近日在分析DNS应答包的过程中发现一个有趣的现象——本应该显示域名的字段中频繁出现"0xC00C",或者其他以“C0”开头的两字节。查RFC 1035
4.1.4. Message compression In order to reduce the size of messages, the domain system utilizes a compression scheme which eliminates the repetition of domain names in a message. In this scheme, an entire domain name or a list of labels at the end of a domain name is replaced with a pointer to a prior occurance of the same name. The pointer takes the form of a two octet sequence: +--+--+--+--+--+--+--+--+--+--+--+--+--+--+--+--+ | 1 1| OFFSET | +--+--+--+--+--+--+--+--+--+--+--+--+--+--+--+--+ The first two bits are ones. This allows a pointer to be distinguished from a label, since the label must begin with two zero bits because labels are restricted to 63 octets or less. (The 10 and 01 combinations are reserved for future use.) The OFFSET field specifies an offset from the start of the message (i.e., the first octet of the ID field in the domain header). A zero offset specifies the first byte of the ID field, etc. The compression scheme allows a domain name in a message to be represented as either: - a sequence of labels ending in a zero octet - a pointer - a sequence of labels ending with a pointer Pointers can only be used for occurances of a domain name where the format is not class specific. If this were not the case, a name server or resolver would be required to know the format of all RRs it handled. As yet, there are no such cases, but they may occur in future RDATA formats.

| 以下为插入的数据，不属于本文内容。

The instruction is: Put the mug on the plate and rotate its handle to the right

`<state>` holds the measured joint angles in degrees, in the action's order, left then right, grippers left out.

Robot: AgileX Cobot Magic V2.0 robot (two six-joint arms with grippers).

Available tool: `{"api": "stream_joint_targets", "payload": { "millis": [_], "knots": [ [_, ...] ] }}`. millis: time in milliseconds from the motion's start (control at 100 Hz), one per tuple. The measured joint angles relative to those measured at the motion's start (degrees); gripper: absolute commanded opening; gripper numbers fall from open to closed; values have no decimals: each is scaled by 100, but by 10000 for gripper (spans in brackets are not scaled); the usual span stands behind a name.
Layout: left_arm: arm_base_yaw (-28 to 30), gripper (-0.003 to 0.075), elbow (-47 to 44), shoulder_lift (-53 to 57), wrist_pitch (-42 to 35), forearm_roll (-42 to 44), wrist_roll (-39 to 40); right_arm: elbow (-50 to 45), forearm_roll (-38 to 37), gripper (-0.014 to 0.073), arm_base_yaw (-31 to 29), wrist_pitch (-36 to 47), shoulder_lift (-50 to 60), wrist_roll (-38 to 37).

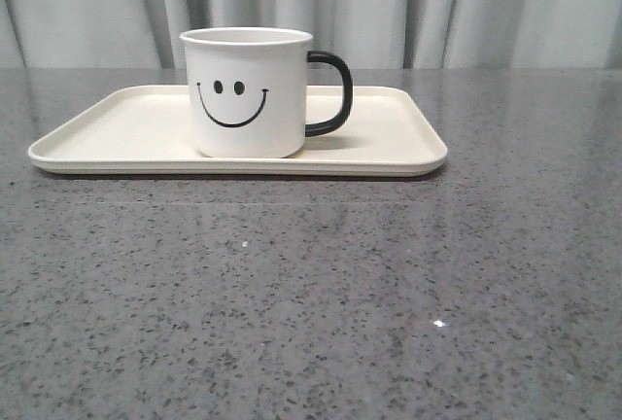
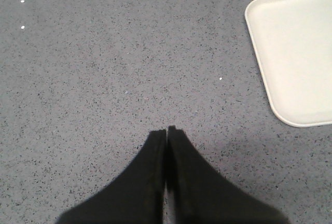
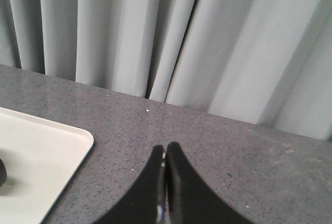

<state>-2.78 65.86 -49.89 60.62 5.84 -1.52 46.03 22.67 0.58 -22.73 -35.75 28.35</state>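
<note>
Mug upright on plate, handle right; no gripper near.

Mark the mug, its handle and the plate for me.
mug [image 1: 245, 99], front view, white side by the smile.
handle [image 1: 335, 92], front view, black loop's outer curve.
plate [image 1: 389, 138], front view, bare floor right of the mug.

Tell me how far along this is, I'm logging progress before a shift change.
It looks finished. The mug stands upright on the plate, and its handle points right. Nothing is in hand: the left gripper and right gripper are shut and empty, clear of the mug.
</note>
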Motion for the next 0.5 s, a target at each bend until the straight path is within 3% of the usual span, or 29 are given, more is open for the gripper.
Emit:
{"api": "stream_joint_targets", "payload": {
  "millis": [500],
  "knots": [
    [0, -20, 0, 0, -44, -48, 0, 0, -12, -58, 0, -16, 3, 0]
  ]
}}
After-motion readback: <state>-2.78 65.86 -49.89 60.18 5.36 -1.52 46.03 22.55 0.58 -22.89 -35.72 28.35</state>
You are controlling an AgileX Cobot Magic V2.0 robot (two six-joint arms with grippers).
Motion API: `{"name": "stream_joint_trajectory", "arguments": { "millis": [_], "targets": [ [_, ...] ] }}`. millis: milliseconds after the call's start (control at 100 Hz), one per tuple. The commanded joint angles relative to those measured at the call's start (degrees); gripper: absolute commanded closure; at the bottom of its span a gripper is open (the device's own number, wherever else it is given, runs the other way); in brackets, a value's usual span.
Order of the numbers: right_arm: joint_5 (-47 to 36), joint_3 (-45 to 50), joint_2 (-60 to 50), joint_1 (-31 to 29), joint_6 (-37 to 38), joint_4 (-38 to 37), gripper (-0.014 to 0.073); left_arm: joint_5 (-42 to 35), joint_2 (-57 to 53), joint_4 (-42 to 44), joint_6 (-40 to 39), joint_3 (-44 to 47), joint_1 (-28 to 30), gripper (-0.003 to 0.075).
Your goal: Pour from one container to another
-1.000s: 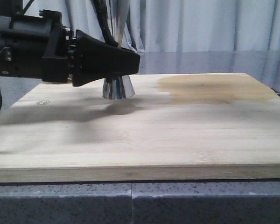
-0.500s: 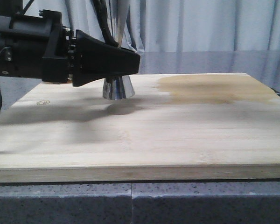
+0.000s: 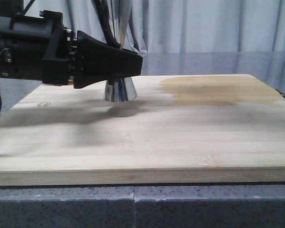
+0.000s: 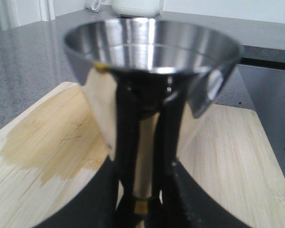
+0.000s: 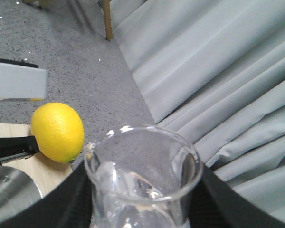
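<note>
though unseen from the front, beaker (image 5: pixel 142 185) in right claw (image 5: pixel 141 209); left claw (image 4: pixel 141 209) clamping jigger (image 4: pixel 152 71)

Front cam low; wrist cams close on jigger (image 4: pixel 152 61).
</note>
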Motion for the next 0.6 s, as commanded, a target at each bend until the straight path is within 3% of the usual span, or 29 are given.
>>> {"name": "stream_joint_trajectory", "arguments": {
  "millis": [0, 590],
  "targets": [
    [-2.55, -2.25, -1.95, 0.16, 0.11, -1.25, 0.0421, -12.18, -2.77, -2.09, -0.69, -1.10, -0.48, 0.0722],
    [-2.40, -2.25, -1.95, 0.16, 0.11, -4.94, 0.0421, -12.18, -2.77, -2.09, -0.69, -1.10, -0.48, 0.0722]
  ]
}}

得知原来这是DNS协议消息压缩技术,使用偏移指针代替重复的字符串。该指针用两个8bit表示,具体规定如下:
+--+--+--+--+--+--+--+--+--+--+--+--+--+--+--+--+
| 1 1| OFFSET |
+--+--+--+--+--+--+--+--+--+--+--+--+--+--+--+--+
最开始的两个bit都为1,可以与“label”(域名字符串)区分开。后面的14bit表示字符串在整个DNS消息包中的偏移量。由于DNS应答包中的Answers段出现的域名往往在Queries中已经出现,因此后面只需使用其偏移量表示即可。显然,Queries中的域名出现的频率最高,而其中第一个出现的域名偏移量固定为12字节(00001100),加上最开始的两个1,那二进制就是
+--+--+--+--+--+--+--+--+--+--+--+--+--+--+--+--+
| 1 1 | 0 0 0 0 0 0 0 0 0 0 1 1 0 0|
+--+--+--+--+--+--+--+--+--+--+--+--+--+--+--+--+
即0xC00C。以此类推,因最开始出现的字符串都比较靠前,因此指针大多以“C0”开头。